The challenges were steep: at the time the apartheid government of South Africa was disinclined to do much for Black South Africans; conversely, African American activists in the United States wanted the world to have nothing to do with official South Africa. These obstacles were overcome through persistence and diplomacy, and by the late 1980s MESAB began to deliver significant aid to Black South African medical students, who were trained in that country. 

Following the end of the apartheid regime, and with the enthusiastic support of luminaries such as Nelson Mandela, Desmond Tutu, and George Soros, Kaiser’s and MESAB’s efforts continued and expanded, even as the HIV/AIDS epidemic was sweeping through the country. By 2004, when MESAB was shuttered, the organization had helped create a 10 000-strong cadre of South African health care professionals of color. Kaiser and his wife published a memoir of MESAB (Against the Odds: Health and Hope in South Africa, Amazon, 2013).

Kaiser was subsequently honoured for his work, receiving doctorates from the Medical University of South Africa and Swarthmore College, the Albert Schweitzer Award, and, most significantly, induction as a Member of the Companions of O.R. Tambo (silver), South Africa’s highest honor for a foreigner.

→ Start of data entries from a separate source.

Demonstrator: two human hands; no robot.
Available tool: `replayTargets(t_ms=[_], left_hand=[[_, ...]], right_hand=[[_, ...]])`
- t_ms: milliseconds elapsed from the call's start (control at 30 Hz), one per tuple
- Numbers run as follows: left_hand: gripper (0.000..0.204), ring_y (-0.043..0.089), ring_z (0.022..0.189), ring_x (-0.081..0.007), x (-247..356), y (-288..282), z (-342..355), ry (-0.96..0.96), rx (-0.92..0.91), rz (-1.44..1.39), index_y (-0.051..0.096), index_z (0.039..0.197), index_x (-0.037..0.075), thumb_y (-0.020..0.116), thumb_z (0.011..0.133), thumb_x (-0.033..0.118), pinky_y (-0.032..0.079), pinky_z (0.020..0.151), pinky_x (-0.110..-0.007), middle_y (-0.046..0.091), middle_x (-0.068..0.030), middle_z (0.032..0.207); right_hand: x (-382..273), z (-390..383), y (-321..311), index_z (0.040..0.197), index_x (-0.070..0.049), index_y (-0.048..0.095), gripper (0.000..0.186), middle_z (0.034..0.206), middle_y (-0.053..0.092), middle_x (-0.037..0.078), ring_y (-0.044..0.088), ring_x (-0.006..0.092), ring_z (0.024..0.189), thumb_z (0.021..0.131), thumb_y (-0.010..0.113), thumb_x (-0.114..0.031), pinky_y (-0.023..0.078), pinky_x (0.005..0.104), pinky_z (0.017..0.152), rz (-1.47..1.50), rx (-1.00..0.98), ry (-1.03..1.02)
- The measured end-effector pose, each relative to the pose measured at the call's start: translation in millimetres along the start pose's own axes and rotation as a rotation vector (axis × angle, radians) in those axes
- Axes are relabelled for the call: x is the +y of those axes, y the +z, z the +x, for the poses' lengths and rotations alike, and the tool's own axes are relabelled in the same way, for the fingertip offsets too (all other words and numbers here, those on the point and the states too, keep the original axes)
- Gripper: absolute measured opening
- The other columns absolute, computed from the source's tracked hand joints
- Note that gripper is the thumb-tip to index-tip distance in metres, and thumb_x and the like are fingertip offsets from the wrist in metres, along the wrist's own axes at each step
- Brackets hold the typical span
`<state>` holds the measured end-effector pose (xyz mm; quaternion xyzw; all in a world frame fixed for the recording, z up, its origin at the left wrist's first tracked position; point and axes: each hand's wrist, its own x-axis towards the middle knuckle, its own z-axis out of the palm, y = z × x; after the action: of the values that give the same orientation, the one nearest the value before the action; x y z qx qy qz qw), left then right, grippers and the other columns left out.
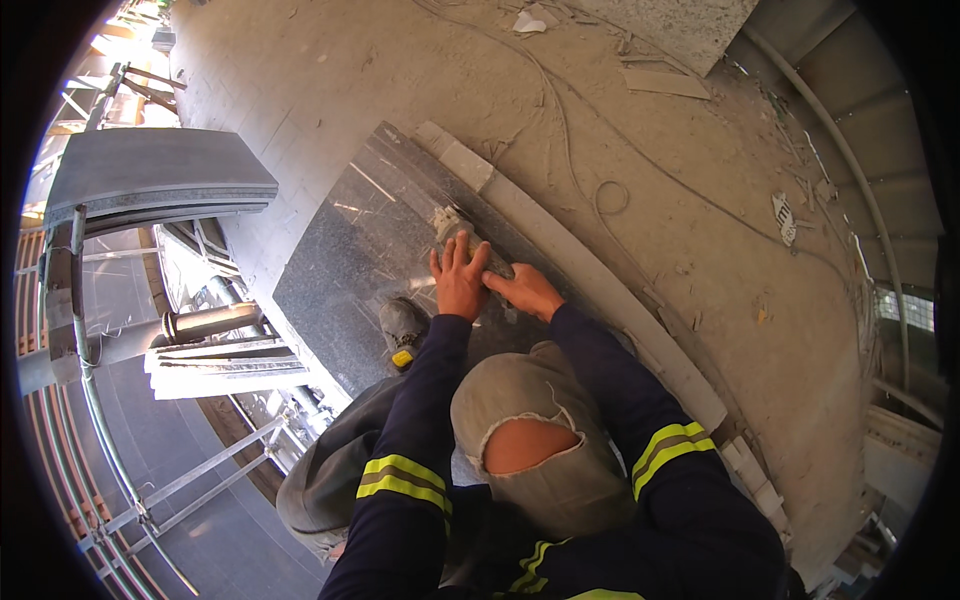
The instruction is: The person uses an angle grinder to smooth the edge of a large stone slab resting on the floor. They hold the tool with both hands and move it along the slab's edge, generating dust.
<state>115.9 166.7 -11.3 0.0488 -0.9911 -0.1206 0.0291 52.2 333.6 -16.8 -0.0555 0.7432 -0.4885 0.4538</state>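
Note:
A dark, polished stone slab [340, 240] lies in front of me, dusty in patches. My left hand [462, 285] is over it, palm down, with its fingers stretched out and apart. Close beside, my right hand [527, 291] reaches in from the right, fingers curled and touching the left hand. Under and just beyond my fingers is a dusty grey-brown object [446, 222]; the hands partly cover it and its kind cannot be made out. Left of my left wrist, a grey shoe-like thing [402, 320] rests on the slab, with a yellow patch at its near end.
A long pale stone strip [560, 260] runs along the slab's right side. Cables [640, 145] trail over the dusty floor. At left are stacked slabs [160, 170] and metal scaffold pipes [95, 350]. My bent knee [530, 445], in torn trousers, is below my hands.

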Motion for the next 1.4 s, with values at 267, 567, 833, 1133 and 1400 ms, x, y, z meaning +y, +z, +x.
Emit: replayTargets(t_ms=[267, 567, 833, 1133, 1400], left_hand=[[0.064, 0.042, 0.148, -0.043, 7, 0, -5, -0.002, 0.002, -0.012, 0.06, 0.141, 0.025, 0.078, 0.081, 0.018, 0.021, 0.123, -0.067, 0.042, -0.0184, 0.162], [0.063, 0.044, 0.146, -0.0446, 0, 2, -3, -0.002, 0.013, -0.032, 0.062, 0.14, 0.023, 0.078, 0.079, 0.015, 0.03, 0.118, -0.065, 0.044, -0.0202, 0.161], [0.067, 0.044, 0.144, -0.0506, -22, 2, 18, 0.026, -0.003, -0.108, 0.062, 0.14, 0.02, 0.077, 0.076, 0.005, 0.045, 0.115, -0.054, 0.044, -0.0242, 0.161], [0.065, 0.045, 0.142, -0.0533, -9, -4, 11, 0.017, -0.025, -0.096, 0.062, 0.139, 0.018, 0.077, 0.078, 0.005, 0.048, 0.112, -0.054, 0.043, -0.0248, 0.16], [0.065, 0.043, 0.144, -0.0529, 5, -4, 1, 0.024, -0.005, -0.102, 0.062, 0.14, 0.02, 0.076, 0.079, 0.005, 0.051, 0.109, -0.055, 0.042, -0.0244, 0.161]], right_hand=[[11, -3, 4, 0.128, 0.021, 0.059, 0.093, 0.118, 0.07, 0.034, 0.07, 0.0378, 0.115, 0.089, 0.071, -0.062, 0.054, 0.0415, 0.094, -0.066, 0.108, -0.041], [5, 1, 2, 0.144, 0.024, 0.045, 0.11, 0.144, 0.053, 0.043, 0.054, 0.0461, 0.14, 0.088, 0.068, -0.067, 0.043, 0.0434, 0.116, 0.017, -0.034, 0.008], [0, 28, 16, 0.11, 0.013, 0.066, 0.073, 0.08, 0.067, 0.015, 0.065, 0.0214, 0.068, 0.091, 0.071, -0.058, 0.048, 0.037, 0.059, -0.021, 0.128, -0.056], [-7, 11, 5, 0.122, 0.02, 0.058, 0.088, 0.101, 0.064, 0.025, 0.062, 0.0282, 0.087, 0.089, 0.072, -0.061, 0.045, 0.0369, 0.072, 0.023, 0.025, 0.023], [2, -4, 1, 0.112, 0.015, 0.067, 0.078, 0.095, 0.072, 0.022, 0.071, 0.0296, 0.091, 0.089, 0.072, -0.059, 0.053, 0.0398, 0.081, -0.001, 0.047, -0.007]])
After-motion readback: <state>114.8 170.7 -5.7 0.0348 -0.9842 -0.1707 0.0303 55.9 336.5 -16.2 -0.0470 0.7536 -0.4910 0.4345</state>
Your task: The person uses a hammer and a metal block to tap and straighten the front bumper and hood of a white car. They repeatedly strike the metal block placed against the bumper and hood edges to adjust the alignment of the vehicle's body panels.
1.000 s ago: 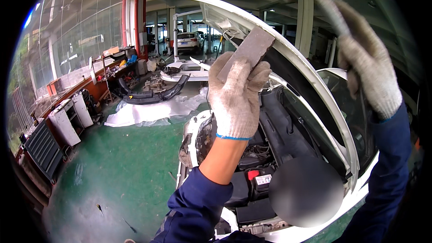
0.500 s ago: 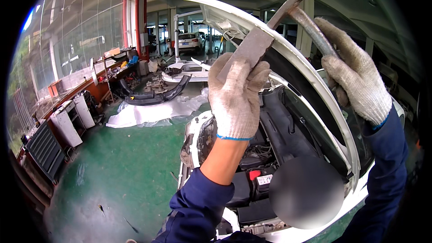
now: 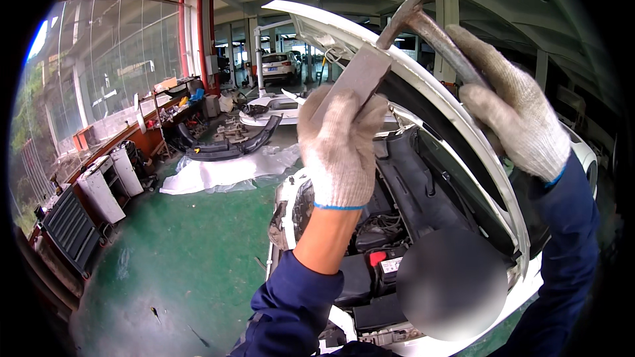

Herbert Kaiser was predeceased by his sisters, Frieda Kratter, Helen Snyder, and Doris Cosnowsky. He is survived by his wife Joy; his children, Timothy, Paul, and Gail; son-in-law, Mark Anderton; daughters-in-law Katherine DeGroot Kaiser and Margaret Darmanin Kaiser; and his grandchildren, Natalie and Nicolas Kaiser, Alice and Jane Kaiser, and Claire and John Anderton.

Pinned to the bulletin board in his office, a small piece of paper bears these lines from Ralph Waldo Emerson: “To know that even one life has breathed easier because you have lived – this is to have succeeded.” By this measure, then, Herbert Kaiser succeeded many, many thousands of times.